Saved entries:

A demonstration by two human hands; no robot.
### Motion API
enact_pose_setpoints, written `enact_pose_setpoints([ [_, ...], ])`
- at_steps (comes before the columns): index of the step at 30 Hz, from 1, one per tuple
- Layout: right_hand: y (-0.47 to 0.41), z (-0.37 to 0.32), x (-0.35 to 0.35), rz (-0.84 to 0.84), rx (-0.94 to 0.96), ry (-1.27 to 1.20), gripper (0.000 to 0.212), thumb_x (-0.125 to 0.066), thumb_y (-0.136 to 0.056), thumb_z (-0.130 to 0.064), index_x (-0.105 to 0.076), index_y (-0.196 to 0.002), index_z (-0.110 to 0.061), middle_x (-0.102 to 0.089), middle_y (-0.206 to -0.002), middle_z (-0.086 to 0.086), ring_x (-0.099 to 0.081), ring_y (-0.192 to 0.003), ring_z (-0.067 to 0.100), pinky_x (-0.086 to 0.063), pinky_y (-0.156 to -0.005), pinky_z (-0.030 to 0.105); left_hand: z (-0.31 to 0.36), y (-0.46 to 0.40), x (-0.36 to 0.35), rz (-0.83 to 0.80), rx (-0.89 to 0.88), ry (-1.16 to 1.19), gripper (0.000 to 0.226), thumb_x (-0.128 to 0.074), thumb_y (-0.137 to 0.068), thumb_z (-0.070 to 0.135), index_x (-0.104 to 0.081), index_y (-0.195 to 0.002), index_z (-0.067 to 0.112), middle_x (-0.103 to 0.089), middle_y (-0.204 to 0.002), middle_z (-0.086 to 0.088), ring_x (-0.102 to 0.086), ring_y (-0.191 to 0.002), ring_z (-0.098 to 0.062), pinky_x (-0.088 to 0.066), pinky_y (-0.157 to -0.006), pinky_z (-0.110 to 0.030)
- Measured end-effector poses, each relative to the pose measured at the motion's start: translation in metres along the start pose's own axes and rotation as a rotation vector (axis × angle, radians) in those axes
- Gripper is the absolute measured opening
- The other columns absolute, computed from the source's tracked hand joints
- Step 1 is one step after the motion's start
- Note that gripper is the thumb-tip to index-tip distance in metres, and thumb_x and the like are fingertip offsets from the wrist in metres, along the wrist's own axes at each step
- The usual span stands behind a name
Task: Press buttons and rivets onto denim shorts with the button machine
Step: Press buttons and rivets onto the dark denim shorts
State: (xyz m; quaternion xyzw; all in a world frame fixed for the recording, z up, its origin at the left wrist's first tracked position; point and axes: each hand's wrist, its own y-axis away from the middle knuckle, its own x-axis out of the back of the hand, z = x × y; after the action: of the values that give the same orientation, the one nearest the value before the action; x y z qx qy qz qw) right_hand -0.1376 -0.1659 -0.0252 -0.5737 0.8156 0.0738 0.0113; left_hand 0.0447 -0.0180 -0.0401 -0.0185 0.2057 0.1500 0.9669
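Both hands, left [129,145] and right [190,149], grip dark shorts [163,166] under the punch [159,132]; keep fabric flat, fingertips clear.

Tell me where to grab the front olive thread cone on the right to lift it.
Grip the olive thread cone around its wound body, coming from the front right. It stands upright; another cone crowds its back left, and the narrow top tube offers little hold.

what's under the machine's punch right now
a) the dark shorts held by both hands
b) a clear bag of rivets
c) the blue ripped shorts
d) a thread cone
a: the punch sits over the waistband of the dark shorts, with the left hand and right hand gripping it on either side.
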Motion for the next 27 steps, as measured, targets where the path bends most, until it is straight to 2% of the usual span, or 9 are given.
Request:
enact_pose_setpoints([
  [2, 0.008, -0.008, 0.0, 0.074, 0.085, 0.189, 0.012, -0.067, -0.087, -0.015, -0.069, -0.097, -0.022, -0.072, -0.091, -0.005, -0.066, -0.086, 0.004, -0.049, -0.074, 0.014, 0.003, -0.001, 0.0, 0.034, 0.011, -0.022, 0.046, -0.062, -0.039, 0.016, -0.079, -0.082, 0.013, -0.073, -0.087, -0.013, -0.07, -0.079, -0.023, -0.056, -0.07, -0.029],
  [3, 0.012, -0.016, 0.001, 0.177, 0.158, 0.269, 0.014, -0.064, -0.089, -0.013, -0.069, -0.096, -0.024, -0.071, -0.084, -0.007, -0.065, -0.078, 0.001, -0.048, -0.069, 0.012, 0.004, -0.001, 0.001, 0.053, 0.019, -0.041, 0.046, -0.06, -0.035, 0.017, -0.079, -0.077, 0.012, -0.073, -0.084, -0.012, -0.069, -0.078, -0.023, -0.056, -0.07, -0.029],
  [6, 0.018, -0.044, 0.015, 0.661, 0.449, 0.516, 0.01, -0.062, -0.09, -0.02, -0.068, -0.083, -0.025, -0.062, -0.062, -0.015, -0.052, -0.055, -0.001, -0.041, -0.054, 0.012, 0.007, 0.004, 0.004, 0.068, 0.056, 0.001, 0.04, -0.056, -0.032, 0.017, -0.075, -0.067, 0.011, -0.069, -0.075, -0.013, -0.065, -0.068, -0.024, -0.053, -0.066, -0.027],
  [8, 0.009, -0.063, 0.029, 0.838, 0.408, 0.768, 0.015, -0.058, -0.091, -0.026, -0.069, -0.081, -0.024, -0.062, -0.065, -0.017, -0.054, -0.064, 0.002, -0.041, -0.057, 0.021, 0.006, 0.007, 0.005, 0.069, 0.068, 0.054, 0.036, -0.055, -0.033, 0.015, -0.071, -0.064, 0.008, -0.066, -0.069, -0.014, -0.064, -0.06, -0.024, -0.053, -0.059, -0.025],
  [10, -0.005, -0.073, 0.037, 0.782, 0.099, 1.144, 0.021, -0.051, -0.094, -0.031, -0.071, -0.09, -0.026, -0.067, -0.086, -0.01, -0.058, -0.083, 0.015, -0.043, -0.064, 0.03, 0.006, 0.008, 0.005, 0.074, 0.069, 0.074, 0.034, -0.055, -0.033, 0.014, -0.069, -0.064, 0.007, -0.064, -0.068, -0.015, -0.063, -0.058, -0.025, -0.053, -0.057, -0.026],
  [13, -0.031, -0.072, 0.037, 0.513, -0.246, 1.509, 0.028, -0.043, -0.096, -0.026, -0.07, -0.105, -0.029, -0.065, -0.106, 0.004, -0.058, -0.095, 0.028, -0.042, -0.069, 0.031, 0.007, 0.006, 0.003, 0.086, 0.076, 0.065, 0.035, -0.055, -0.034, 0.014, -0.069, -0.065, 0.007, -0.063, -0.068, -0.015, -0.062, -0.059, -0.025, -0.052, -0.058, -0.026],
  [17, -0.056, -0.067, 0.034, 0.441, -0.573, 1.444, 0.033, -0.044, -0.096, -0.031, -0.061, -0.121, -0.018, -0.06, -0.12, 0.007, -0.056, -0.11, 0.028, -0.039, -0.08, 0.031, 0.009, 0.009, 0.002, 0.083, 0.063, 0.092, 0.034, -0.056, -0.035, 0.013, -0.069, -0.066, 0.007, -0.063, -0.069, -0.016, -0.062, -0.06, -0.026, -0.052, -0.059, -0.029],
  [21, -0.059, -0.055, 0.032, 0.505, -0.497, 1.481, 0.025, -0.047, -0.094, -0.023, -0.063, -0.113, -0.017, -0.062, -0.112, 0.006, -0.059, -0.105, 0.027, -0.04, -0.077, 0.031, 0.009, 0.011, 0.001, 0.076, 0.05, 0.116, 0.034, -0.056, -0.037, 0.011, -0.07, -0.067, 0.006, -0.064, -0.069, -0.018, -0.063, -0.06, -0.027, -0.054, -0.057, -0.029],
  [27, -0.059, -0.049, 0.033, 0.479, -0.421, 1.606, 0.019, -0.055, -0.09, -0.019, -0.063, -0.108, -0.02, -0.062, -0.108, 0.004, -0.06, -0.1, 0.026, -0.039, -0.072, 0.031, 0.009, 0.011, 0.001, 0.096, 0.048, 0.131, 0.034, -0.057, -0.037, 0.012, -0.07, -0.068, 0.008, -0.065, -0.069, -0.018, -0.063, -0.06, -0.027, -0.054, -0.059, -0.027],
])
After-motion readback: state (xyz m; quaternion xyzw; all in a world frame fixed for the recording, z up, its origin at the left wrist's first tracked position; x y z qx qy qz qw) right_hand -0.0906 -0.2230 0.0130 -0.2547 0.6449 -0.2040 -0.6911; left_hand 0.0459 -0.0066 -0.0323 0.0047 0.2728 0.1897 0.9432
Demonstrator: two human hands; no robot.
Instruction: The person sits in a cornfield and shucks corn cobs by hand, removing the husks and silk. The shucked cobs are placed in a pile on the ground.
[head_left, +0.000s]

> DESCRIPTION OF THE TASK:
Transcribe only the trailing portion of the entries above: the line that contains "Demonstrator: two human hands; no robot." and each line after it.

> SOLUTION TO THIS PROBLEM:
Demonstrator: two human hands; no robot.
Instruction: The person sits in a cornfield and shucks corn cobs by hand, removing the husks and silk. The shucked cobs are placed in a pile on the ground.
[head_left, +0.000s]

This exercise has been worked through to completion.